It would be a fatal error to think that 72 pixels per inch is high enough resolution to scan books. That's because the scanner cannot know the exact mathematical shapes of the scanned letters, so they cannot be positioned nor sized to fit optimally to the 72 ppi grid. I have found that a lower resolution than 300 ppi scan of say 11 pt text looks inferior on the screen. If one wants to reprint the 11 pt size text from an image of that text, the image should have at least 600 ppi. There's no exact inferior-sharp tresholds. The given numbers are only my opinions based only on my personal habits to see and decide what's sharp. You should make your own decision.

There's possible to make storage space estimations. I inserted some of them already in my comments. If it happens that you do not want any quality degrading compression and you want also paper color and texture or there's colored images you can well expect you need 50 megabytes per an A4 page. That's not much if you have a small library or endless pockets. But 100000 pages may be a reason to think to use some lossy compression to save space. Remember: You need also backups.

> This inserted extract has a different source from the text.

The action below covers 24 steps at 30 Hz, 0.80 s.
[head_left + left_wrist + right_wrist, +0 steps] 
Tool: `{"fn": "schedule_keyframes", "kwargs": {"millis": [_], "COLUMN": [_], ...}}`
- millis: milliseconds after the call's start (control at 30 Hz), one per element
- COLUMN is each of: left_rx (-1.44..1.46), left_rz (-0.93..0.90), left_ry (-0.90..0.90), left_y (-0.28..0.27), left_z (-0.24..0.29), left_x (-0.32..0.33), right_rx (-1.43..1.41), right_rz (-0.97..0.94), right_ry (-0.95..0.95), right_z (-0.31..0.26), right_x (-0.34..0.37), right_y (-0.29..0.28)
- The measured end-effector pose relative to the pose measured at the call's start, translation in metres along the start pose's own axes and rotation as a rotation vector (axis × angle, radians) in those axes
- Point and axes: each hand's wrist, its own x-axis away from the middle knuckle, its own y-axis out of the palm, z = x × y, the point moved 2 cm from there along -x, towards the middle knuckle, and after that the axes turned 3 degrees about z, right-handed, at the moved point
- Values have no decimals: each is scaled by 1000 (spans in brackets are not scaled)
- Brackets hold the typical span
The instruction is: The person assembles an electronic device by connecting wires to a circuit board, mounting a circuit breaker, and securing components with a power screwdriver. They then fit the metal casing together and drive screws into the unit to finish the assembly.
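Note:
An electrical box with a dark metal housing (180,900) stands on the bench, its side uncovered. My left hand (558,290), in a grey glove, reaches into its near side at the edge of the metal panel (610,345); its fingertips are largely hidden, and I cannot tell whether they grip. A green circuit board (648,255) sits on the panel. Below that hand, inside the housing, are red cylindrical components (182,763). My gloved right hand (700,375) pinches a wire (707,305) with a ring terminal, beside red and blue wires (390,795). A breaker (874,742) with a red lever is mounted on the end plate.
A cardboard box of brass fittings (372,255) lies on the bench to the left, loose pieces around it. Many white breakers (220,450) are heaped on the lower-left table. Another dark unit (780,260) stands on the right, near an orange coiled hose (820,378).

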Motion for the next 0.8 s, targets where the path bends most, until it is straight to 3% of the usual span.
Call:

I have seen document scanners which output PDFs with JPEG or JPEG 2000 compression. You can well expect these compressions reduce the sizes of the files by 80% or even more.

It's up to you decide how much compression noise you allow to be inserted as the cost of storage space reduction.

Images in the books can generate a surprise which may need special attention book by book. Images are often made of discrete ink dots. Scanning or photographing such regular patterns can generate bad looking interference patterns when the image and the scanner happen to have too close pixel densities. The caused error is called "Moire" effect. One can fade it by changing the pixels per inch number used in scanning, but nothing removes it afterwards. More: https://en.wikipedia.org/wiki/Moiré_pattern

As I wrote in my comment I guess the time will be your major problem. You need a fast way to make the scans (or take photographs of full spreads) and insert the take to the archive in a way which makes possible to check the result and find a certain page easily. In addition you surely expect consistent colors and uniform light with no glosses.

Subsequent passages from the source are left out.